| Aim of the task |
Give every line of the data again, unchanged, but with no pictures.
[Opening Supplied material section]
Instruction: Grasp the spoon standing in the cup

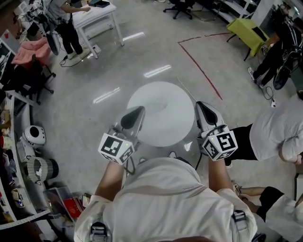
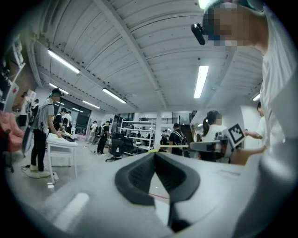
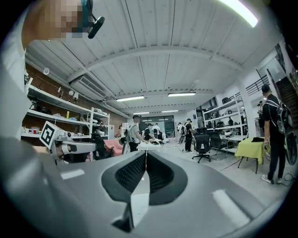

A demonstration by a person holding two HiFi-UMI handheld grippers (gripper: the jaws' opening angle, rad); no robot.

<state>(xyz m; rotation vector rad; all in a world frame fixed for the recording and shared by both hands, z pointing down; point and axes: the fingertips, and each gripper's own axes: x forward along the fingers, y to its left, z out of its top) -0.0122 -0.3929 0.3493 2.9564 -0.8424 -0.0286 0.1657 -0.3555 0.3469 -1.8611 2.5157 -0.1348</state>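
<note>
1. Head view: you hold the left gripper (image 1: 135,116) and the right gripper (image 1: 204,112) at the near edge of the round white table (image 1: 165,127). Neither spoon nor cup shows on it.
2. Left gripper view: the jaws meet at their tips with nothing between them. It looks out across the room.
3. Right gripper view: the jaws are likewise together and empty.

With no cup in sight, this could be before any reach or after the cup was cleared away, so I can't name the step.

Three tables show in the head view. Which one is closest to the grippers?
The round white table, right by both the left gripper and right gripper. The rectangular white table stands far off top left, the yellow-green table far top right.
</note>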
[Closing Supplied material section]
| Response for this exercise |
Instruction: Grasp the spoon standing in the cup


A demonstration by a person holding two HiFi-UMI handheld grippers (gripper: the jaws' opening angle, rad); no robot.

<state>(xyz m; rotation vector rad; all in a world frame fixed for the recording and shared by both hands, z pointing down; point and axes: the fingertips, and each gripper's own axes: x forward along the fingers, y to its left, z out of its top) -0.0122 -0.3929 0.3493 2.9564 -0.8424 -0.0286 0.1657 -0.3555 0.3469 -1.8611 2.5157 -0.1348</state>
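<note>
1. Head view: you hold the left gripper (image 1: 135,116) and the right gripper (image 1: 204,112) at the near edge of the round white table (image 1: 165,127). Neither spoon nor cup shows on it.
2. Left gripper view: the jaws meet at their tips with nothing between them. It looks out across the room.
3. Right gripper view: the jaws are likewise together and empty.

With no cup in sight, this could be before any reach or after the cup was cleared away, so I can't name the step.

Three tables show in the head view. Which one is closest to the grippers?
The round white table, right by both the left gripper and right gripper. The rectangular white table stands far off top left, the yellow-green table far top right.
</note>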

No more output is given for this exercise.